Which lines of the entries contain the string "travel"? Please find them and copy them.

::: PROVIDED MATERIAL :::

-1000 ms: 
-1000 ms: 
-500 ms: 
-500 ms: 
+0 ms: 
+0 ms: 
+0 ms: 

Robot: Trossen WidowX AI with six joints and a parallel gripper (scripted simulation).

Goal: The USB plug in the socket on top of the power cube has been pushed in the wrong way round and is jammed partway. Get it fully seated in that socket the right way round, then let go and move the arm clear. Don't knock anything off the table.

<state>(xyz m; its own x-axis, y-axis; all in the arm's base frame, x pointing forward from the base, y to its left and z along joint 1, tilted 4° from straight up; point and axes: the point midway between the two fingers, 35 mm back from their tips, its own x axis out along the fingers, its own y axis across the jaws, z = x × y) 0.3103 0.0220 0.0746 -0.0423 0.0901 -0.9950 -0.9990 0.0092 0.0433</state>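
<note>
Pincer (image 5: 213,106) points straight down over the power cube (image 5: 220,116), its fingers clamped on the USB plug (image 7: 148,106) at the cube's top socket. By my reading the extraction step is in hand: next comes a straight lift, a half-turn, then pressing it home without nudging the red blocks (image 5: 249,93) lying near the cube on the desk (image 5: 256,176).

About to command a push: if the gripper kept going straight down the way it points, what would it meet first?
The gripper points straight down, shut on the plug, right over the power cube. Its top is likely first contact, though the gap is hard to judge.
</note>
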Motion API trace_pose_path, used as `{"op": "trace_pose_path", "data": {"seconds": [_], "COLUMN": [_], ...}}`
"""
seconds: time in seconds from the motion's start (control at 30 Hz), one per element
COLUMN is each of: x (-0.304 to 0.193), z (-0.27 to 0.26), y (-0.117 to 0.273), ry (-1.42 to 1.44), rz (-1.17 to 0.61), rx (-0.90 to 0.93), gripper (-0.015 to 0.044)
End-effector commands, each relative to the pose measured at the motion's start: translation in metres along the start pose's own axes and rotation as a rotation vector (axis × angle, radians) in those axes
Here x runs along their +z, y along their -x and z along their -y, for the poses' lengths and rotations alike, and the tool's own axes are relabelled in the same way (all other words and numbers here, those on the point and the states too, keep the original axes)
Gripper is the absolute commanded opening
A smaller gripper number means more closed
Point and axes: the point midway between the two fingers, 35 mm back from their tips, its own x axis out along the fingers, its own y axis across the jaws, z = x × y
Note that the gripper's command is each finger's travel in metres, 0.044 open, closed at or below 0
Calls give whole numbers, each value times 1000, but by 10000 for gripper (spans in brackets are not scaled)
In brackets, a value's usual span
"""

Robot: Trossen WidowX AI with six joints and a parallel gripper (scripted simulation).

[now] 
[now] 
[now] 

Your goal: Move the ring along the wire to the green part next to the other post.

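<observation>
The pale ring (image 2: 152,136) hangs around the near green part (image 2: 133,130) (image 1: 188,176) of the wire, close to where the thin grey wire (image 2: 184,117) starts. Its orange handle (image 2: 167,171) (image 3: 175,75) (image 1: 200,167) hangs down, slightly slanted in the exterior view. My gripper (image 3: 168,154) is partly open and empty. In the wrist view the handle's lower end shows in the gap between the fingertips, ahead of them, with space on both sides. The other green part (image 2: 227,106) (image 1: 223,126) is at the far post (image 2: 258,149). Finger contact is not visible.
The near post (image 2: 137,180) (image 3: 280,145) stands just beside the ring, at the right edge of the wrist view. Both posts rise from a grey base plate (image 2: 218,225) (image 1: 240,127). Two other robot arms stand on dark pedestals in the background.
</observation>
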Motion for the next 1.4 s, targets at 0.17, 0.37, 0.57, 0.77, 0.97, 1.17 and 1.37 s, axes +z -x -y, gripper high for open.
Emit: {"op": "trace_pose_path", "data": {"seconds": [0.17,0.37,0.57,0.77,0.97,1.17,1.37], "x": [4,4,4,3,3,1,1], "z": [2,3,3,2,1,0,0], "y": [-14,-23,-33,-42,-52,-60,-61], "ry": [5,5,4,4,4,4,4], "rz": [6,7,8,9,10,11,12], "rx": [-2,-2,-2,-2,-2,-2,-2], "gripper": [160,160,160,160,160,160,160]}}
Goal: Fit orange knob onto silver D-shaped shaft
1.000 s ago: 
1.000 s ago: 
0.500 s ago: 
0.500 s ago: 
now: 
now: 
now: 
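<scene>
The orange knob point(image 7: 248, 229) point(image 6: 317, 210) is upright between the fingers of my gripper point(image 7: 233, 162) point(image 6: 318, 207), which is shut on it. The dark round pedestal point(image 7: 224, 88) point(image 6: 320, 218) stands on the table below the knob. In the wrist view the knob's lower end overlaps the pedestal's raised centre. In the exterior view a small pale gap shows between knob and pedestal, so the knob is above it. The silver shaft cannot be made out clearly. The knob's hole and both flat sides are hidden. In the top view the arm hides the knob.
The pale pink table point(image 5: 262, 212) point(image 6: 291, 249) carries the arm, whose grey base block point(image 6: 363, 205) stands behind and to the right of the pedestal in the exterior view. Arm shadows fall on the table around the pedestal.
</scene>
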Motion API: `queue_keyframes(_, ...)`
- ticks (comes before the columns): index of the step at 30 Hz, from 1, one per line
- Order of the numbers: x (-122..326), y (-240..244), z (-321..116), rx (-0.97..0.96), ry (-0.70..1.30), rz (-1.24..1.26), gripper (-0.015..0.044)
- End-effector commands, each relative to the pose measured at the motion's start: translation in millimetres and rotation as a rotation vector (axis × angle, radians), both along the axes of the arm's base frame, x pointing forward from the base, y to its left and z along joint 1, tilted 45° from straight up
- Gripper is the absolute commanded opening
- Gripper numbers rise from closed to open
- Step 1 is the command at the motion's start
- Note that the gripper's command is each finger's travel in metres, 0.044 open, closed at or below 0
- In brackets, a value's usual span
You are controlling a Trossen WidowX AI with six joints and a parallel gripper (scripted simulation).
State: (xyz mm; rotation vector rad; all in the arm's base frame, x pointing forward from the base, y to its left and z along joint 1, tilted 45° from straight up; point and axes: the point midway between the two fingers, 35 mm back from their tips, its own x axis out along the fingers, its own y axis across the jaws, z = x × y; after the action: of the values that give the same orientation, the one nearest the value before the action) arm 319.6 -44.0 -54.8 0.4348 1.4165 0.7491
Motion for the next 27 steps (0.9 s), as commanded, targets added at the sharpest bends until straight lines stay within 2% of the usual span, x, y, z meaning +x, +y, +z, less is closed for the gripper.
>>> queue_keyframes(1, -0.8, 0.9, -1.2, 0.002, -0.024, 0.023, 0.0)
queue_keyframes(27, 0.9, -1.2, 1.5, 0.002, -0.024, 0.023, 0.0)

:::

▶ RESPONSE AREA:
Note that the gripper's command is each finger's travel in metres, 0.044 open, closed at or below 0
- Note that the gripper's command is each finger's travel in metres, 0.044 open, closed at or below 0

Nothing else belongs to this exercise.